- PROBLEM REQUIREMENTS
Repeat precisely the span of lines below that opens with the line containing "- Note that" and closes with the line containing "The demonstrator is", both included.

-- DATA SEGMENT follows --

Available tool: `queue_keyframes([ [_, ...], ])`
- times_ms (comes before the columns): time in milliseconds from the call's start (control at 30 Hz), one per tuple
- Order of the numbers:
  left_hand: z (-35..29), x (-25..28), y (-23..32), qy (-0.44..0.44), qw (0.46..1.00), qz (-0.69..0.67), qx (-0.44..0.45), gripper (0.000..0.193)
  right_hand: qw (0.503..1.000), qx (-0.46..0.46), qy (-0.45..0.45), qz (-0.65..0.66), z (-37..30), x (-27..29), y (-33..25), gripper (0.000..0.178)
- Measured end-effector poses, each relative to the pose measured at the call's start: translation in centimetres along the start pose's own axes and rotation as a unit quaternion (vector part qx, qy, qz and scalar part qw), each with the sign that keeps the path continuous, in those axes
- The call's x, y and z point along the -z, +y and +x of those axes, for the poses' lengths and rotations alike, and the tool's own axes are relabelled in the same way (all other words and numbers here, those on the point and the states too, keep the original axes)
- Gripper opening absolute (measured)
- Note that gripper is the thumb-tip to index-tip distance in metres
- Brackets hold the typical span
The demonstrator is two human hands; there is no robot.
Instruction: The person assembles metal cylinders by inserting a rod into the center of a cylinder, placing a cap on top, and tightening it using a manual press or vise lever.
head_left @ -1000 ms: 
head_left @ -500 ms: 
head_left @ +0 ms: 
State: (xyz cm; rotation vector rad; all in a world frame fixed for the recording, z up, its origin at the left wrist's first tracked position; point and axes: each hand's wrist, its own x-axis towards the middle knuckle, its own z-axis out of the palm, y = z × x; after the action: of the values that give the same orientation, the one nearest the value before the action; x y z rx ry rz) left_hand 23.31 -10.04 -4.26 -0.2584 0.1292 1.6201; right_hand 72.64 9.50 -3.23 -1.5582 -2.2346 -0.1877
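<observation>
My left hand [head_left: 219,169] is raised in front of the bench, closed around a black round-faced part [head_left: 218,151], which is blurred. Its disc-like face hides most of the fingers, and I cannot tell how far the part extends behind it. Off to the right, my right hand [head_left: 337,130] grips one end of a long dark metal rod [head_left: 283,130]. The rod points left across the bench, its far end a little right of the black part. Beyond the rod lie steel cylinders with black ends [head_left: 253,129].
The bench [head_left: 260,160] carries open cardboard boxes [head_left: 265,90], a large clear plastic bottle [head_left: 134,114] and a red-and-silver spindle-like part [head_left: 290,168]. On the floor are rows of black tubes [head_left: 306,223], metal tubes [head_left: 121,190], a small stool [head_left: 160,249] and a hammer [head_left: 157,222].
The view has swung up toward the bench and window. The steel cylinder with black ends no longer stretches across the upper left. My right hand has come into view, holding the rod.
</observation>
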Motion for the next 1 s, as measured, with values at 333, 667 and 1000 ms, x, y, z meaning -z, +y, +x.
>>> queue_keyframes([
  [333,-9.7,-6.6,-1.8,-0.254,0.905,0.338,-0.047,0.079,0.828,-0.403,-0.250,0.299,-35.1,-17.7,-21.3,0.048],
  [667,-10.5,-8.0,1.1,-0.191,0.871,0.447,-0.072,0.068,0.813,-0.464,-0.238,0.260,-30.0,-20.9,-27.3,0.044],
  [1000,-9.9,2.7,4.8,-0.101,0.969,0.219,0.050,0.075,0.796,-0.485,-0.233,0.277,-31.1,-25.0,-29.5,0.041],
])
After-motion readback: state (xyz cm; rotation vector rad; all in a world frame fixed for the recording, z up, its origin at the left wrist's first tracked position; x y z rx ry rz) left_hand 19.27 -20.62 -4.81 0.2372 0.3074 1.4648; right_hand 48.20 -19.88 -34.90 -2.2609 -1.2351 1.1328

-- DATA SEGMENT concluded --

- REPLY TO THE EXERCISE
- Note that gripper is the thumb-tip to index-tip distance in metres
- Brackets hold the typical span
The demonstrator is two human hands; there is no robot.

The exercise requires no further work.